Il était célibataire. Pendant le 1er Siège, il fit partie d’une compagnie de marche du 151e bataillon de la Garde nationale et continua son service après le 18 mars 1871 ; au début d’avril, il resta dix jours aux Hautes-Bruyères ; il prétendit s’être retiré le 11 de son bataillon, mais être resté dans la Garde nationale ; il avoua avoir pris part le 21 mai à la sortie de Neuilly ; il aurait été arrêté le 13 juin à Villejuif ; les renseignements obtenus sur son compte étaient satisfaisants.

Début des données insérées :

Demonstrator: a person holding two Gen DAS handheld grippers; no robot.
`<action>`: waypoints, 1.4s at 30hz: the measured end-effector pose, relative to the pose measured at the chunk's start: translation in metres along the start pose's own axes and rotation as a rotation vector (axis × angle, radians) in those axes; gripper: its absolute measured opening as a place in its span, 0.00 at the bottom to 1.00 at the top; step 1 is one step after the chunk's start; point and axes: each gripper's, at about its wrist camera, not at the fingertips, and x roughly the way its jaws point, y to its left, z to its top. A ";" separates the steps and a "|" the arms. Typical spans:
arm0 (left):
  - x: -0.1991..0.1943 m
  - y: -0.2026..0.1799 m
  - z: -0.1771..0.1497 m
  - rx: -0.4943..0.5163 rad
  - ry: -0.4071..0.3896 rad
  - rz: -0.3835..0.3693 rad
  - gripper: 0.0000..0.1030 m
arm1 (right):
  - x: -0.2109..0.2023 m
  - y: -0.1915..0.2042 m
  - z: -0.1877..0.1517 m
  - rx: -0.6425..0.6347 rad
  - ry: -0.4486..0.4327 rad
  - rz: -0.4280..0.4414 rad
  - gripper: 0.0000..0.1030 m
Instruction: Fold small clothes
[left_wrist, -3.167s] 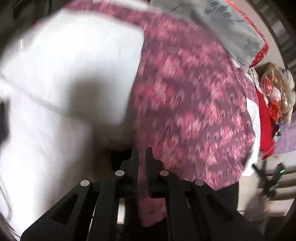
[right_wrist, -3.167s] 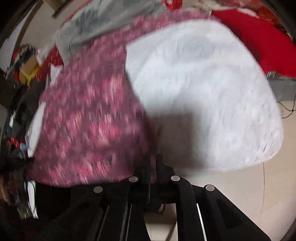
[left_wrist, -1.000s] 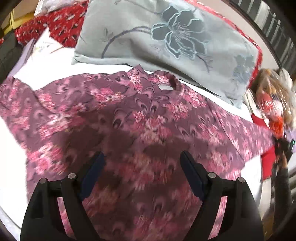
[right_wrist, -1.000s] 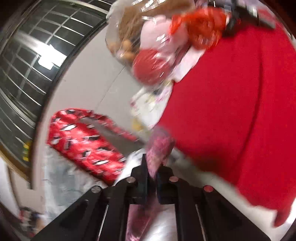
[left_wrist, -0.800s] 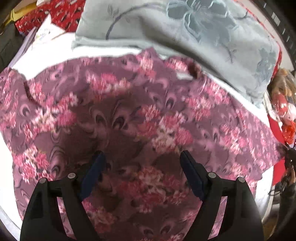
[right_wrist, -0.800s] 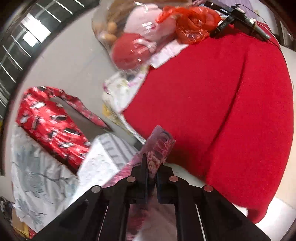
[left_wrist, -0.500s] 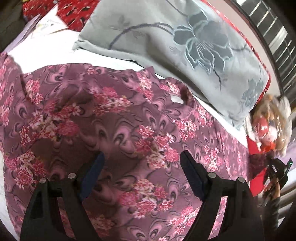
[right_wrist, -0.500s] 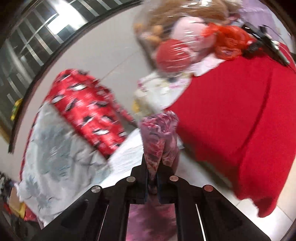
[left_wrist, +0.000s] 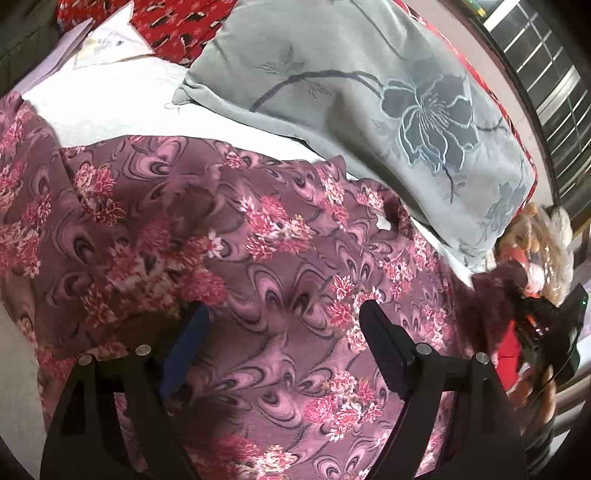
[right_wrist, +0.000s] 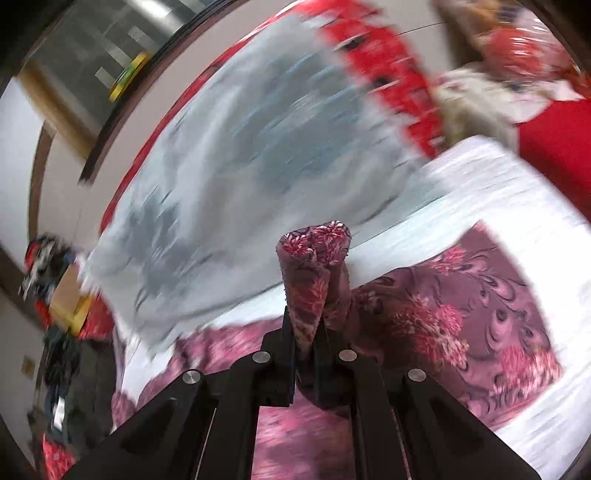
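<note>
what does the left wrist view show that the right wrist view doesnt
Only the left wrist view shows the left gripper, jaws wide apart and empty above the floral shirt, the shirt's neck opening, and some papers at the top left.

Only the right wrist view shows the right gripper shut on a bunched fold of the shirt that sticks up between its fingers.

Both show the shirt on the white sheet and the grey flower pillow behind it.
</note>
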 end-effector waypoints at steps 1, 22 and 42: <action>-0.001 0.003 0.002 -0.004 0.001 -0.004 0.81 | 0.008 0.015 -0.008 -0.021 0.022 0.020 0.06; -0.023 0.040 0.011 -0.143 0.010 -0.207 0.81 | 0.105 0.186 -0.175 -0.406 0.361 0.137 0.23; -0.031 0.014 0.009 -0.121 -0.157 -0.018 0.08 | -0.040 -0.019 -0.068 -0.043 0.028 -0.173 0.56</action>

Il fut condamné, le 20 février 1872, par le 8e conseil de guerre, à la déportation simple ; il arriva à Nouméa le 2 novembre 1872. Il fut mal noté en déportation ; il obtint la remise de sa peine le 15 janvier 1879 et rentra par la Picardie.

Pour citer cet article :
https://maitron.fr/spip.php?article69078, notice PRUNEYRE Mathieu, version mise en ligne le 26 juillet 2009, dernière modification le 11 mai 2020.

SOURCES : Arch. Nat., BB 24/759. — Arch. PPo., listes d’amnistiés. — Note de Louis Bretonnière.